What is required: The expected response consists solely of the lines from the line with "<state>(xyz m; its" through the last line of the material below, copied exactly.

Provided data:
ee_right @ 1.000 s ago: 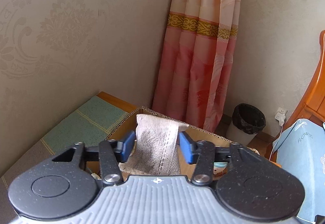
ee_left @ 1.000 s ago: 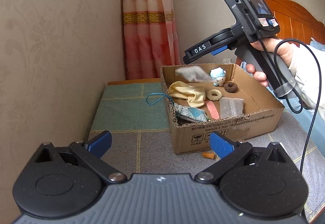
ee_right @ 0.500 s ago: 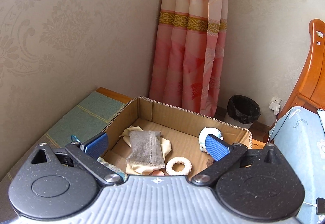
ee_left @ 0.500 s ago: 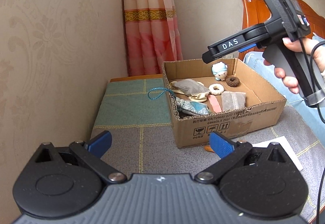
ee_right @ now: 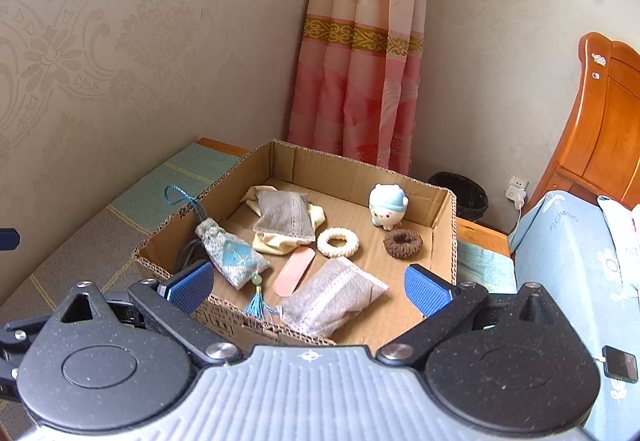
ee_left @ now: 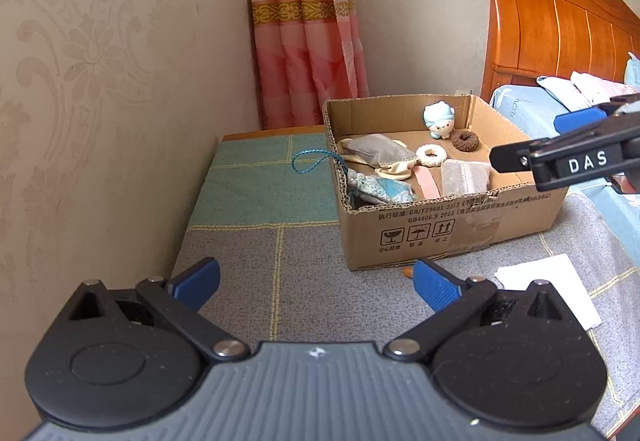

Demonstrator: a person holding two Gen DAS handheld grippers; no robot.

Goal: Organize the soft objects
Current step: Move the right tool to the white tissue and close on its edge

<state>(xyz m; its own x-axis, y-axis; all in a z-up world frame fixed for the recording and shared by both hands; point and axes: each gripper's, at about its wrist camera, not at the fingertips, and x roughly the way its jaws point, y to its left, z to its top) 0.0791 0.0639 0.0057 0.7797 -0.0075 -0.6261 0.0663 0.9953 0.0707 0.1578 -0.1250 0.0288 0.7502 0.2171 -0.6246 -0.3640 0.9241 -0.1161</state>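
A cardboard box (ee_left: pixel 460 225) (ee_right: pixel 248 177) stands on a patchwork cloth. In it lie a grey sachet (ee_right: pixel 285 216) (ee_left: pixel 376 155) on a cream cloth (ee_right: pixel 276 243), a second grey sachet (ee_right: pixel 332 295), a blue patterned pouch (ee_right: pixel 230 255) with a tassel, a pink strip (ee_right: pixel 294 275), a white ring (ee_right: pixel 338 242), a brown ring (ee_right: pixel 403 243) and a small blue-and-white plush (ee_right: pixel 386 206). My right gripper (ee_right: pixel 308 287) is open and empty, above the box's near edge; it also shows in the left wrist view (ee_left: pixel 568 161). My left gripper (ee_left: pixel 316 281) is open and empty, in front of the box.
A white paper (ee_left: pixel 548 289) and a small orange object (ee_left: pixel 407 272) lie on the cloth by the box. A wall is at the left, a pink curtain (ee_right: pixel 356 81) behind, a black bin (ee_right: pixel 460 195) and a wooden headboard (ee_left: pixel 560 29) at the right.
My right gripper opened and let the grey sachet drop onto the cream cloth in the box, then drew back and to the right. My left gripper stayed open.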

Written response:
<state>(xyz m; its own x-axis, y-axis; all in a z-up world frame fixed for the recording and shared by both hands; point and axes: each gripper's, at about its wrist camera, not at the fingertips, and x roughly the way its jaws point, y to its left, z to its top) 0.0791 0.0639 0.0057 0.7797 -0.0075 -0.6261 0.0663 0.9953 0.0707 0.1578 -0.1250 0.0288 0.7502 0.2171 -0.6246 -0.3640 0.9241 -0.1161</state>
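A cardboard box (ee_left: pixel 460 225) (ee_right: pixel 248 177) stands on a patchwork cloth. In it lie a grey sachet (ee_right: pixel 285 216) (ee_left: pixel 376 155) on a cream cloth (ee_right: pixel 276 243), a second grey sachet (ee_right: pixel 332 295), a blue patterned pouch (ee_right: pixel 230 255) with a tassel, a pink strip (ee_right: pixel 294 275), a white ring (ee_right: pixel 338 242), a brown ring (ee_right: pixel 403 243) and a small blue-and-white plush (ee_right: pixel 386 206). My right gripper (ee_right: pixel 308 287) is open and empty, above the box's near edge; it also shows in the left wrist view (ee_left: pixel 568 161). My left gripper (ee_left: pixel 316 281) is open and empty, in front of the box.
A white paper (ee_left: pixel 548 289) and a small orange object (ee_left: pixel 407 272) lie on the cloth by the box. A wall is at the left, a pink curtain (ee_right: pixel 356 81) behind, a black bin (ee_right: pixel 460 195) and a wooden headboard (ee_left: pixel 560 29) at the right.
My right gripper opened and let the grey sachet drop onto the cream cloth in the box, then drew back and to the right. My left gripper stayed open.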

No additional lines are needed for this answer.